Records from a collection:

○ ○ ○ ○ ○

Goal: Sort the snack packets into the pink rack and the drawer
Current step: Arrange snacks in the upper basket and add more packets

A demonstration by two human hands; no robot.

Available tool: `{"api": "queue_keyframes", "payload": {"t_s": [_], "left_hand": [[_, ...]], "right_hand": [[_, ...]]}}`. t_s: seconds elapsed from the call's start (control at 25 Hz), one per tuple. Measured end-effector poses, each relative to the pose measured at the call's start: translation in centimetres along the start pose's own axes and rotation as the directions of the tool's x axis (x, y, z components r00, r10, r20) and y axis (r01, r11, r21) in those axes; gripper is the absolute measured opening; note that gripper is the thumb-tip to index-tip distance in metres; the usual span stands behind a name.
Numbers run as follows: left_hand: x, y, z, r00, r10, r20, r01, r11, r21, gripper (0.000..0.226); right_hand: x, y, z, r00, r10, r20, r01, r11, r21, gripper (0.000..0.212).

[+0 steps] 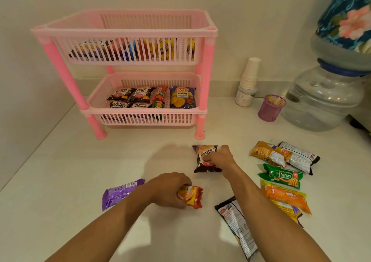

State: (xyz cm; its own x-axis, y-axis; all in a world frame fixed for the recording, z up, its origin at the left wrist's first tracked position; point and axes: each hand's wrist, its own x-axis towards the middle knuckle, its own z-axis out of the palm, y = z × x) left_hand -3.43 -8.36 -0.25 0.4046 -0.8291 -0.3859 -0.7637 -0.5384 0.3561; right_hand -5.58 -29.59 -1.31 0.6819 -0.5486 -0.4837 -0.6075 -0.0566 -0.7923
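Note:
The pink rack (204, 93) stands at the back of the white counter, with snack packets in both baskets. My left hand (170, 189) grips a small red and yellow packet (191, 196) on the counter. My right hand (218, 158) pinches a dark brown peanut packet (204, 167) lying in front of the rack. A purple packet (118, 193) lies left of my left forearm. A long black peanut packet (236, 223) is partly hidden under my right forearm. No drawer is in view.
Several packets lie to the right: an orange-brown one (267, 153), a silver-black one (299, 157), a green one (281, 176), an orange one (287, 197). Stacked paper cups (249, 77), a purple toothpick holder (270, 109) and a water dispenser (325, 97) stand at the back right.

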Motion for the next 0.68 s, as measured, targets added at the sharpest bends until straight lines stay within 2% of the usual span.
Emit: {"api": "queue_keyframes", "payload": {"t_s": [0.12,0.24,0.32,0.44,0.6,0.68], "left_hand": [[-0.4,-0.8,-0.2,0.985,-0.109,-0.134,0.076,0.97,-0.231,0.061],[-1.0,-1.7,-1.1,0.928,-0.237,-0.287,0.098,0.9,-0.425,0.054],[-1.4,-2.0,-2.2,0.879,-0.306,-0.365,0.081,0.851,-0.519,0.05],[-2.1,-1.7,-4.9,0.809,-0.378,-0.451,0.03,0.792,-0.61,0.044],[-2.5,-1.1,-8.6,0.74,-0.433,-0.515,-0.098,0.689,-0.718,0.036],[-2.9,-0.7,-10.6,0.709,-0.436,-0.554,-0.135,0.687,-0.714,0.035]], "right_hand": [[0.0,-0.1,-0.6,0.992,0.086,0.091,-0.096,0.988,0.117,0.055],[-0.8,-0.7,-1.2,0.983,0.075,0.17,-0.111,0.97,0.216,0.039],[-1.5,-1.4,-1.5,0.978,-0.002,0.207,-0.061,0.954,0.294,0.039],[-2.4,-3.3,-2.0,0.967,-0.134,0.217,0.037,0.917,0.398,0.048],[-4.7,-7.3,-2.9,0.942,-0.286,0.176,0.186,0.881,0.436,0.057],[-6.1,-9.3,-3.4,0.92,-0.358,0.161,0.253,0.855,0.453,0.057]]}}
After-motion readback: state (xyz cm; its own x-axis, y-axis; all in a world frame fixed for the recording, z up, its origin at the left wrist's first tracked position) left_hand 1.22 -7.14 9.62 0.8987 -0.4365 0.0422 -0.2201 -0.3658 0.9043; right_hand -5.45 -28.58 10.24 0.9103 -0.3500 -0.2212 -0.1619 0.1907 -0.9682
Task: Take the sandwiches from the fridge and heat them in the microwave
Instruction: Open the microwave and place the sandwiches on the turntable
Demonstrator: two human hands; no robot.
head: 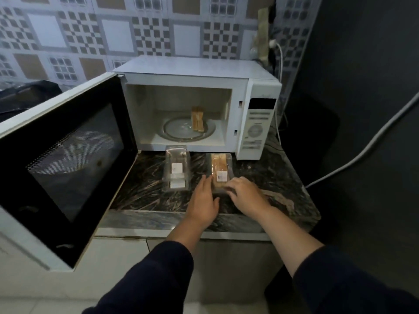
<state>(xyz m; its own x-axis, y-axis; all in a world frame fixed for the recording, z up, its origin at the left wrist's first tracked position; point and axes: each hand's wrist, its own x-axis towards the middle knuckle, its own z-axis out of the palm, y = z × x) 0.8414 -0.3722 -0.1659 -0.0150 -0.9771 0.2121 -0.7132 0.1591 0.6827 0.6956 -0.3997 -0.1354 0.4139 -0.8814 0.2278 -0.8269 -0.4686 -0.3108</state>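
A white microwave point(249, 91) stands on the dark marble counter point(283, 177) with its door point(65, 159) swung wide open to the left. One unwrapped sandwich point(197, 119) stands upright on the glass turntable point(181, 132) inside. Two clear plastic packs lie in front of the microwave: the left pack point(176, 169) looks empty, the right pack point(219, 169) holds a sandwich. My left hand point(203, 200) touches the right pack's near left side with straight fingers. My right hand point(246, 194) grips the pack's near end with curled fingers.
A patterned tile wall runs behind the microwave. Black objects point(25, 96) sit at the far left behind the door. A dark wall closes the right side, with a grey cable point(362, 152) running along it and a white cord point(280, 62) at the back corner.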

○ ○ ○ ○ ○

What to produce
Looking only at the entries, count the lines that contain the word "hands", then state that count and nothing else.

Written response
2